Deezer macht KI-Musik sichtbar
Wie viel KI steckt eigentlich in unseren Playlists?
Wie viel KI steckt eigentlich in unseren Playlists? Deezer will darauf eine Antwort geben: Ein neues, kostenloses Tool analysiert Playlists von Spotify, Apple Music, YouTube Music, SoundCloud und weiteren Streamingdiensten und erkennt KI-generierte Tracks. Der Dienst unterstützt 20 Plattformen und 27 Sprachen. Nutzer können ihre Playlists importieren und sehen, welche Songs als KI-generiert eingestuft werden.
Der Schritt kommt zu einem bemerkenswerten Zeitpunkt: Deezer meldet inzwischen, dass im Juni 2026 zeitweise mehr als 50 % der täglich neu hochgeladenen Musik KI-generiert war, im Monatsdurchschnitt rund 90.000 Tracks pro Tag.
So erkennt Deezer KI-Musik
Interessant ist auch der technische Ansatz hinter dem Detektor: Deezer setzt nicht einfach auf ein weiteres großes KI-Modell, sondern nutzt Signalverarbeitung und mathematische Verfahren, um charakteristische Artefakte in KI-generierter Musik aufzuspüren. Diese können sich etwa als auffällige Muster im Frequenzspektrum zeigen. Entwickelt wurde das Verfahren unter anderem anhand von Musik, die mit Generatoren wie Suno und Udio erzeugt wurde.
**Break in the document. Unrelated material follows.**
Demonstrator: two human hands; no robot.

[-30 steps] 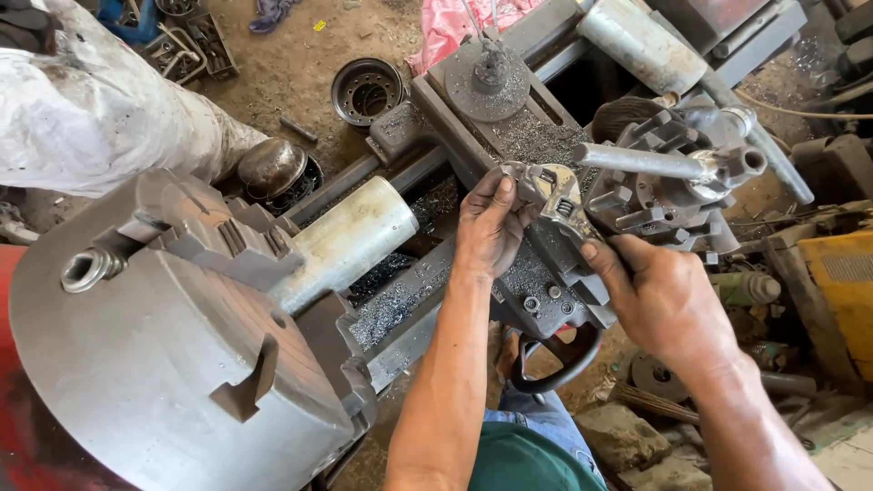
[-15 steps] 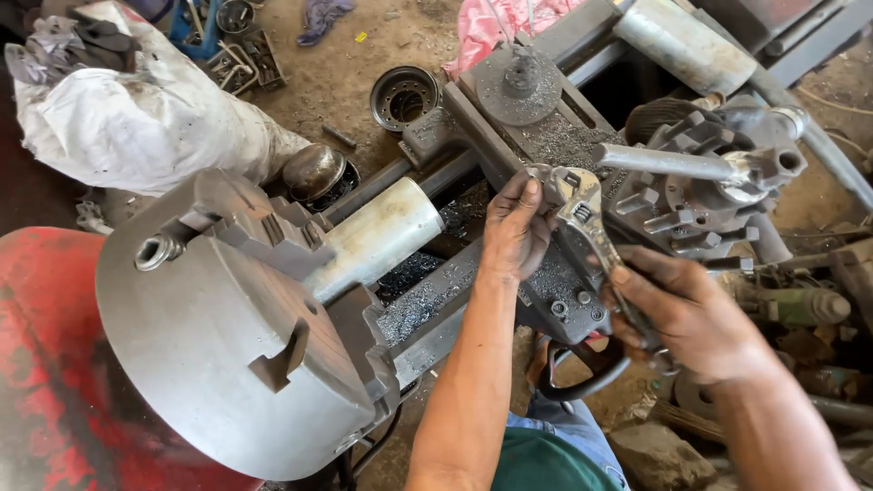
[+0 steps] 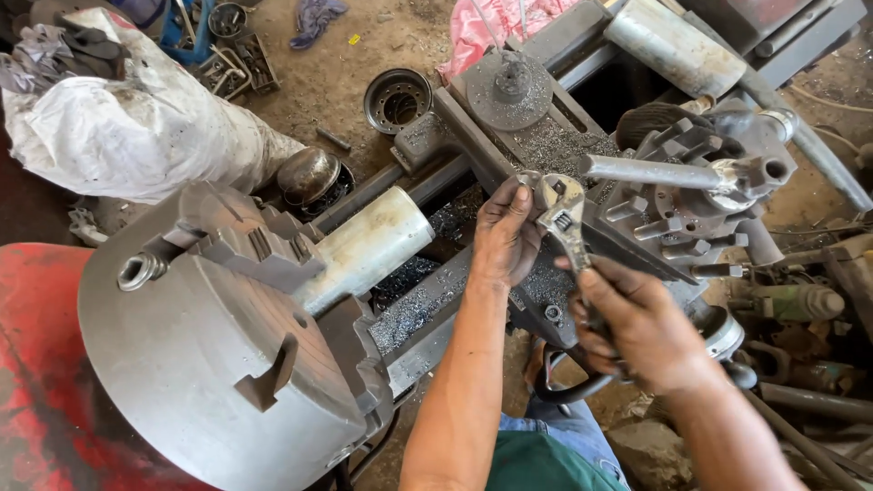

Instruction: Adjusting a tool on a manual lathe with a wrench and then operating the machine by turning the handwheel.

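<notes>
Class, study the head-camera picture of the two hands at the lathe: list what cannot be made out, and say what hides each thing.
- Adjustable wrench handle, head view: wrapped inside the right hand.
- What the wrench jaw bites on: covered by the left hand fingers.
- Handwheel: mostly behind the right forearm.
- Chuck: lower part cut off by the bottom edge.
- Parts by the white sack: too small to tell.

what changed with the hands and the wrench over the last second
Little moved. The right hand keeps its grip on the adjustable wrench handle, and the left hand still steadies the wrench head at the lathe carriage. The wrench looks slightly more upright. The cylinder stays clamped in the chuck.
</notes>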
Dabei geht es nicht darum, zweifelsfrei nachzuweisen, welcher Teil eines Songs von einer KI stammt. Der Detektor sucht nach Markern für KI-generierte Inhalte und bewertet deren Stärke. Bei komplett oder überwiegend synthetischen Tracks funktioniert das bereits sehr gut; bei Musik, die menschliche und KI-generierte Elemente kombiniert, arbeitet Deezer noch an einer genaueren Erkennung auf Ebene einzelner Spuren. (Techradar.com)
KI-Musik wird damit nicht nur zu einem Thema für Künstler und Labels, sondern zunehmend auch zu einer Frage der Transparenz für jeden Streaming-Nutzer.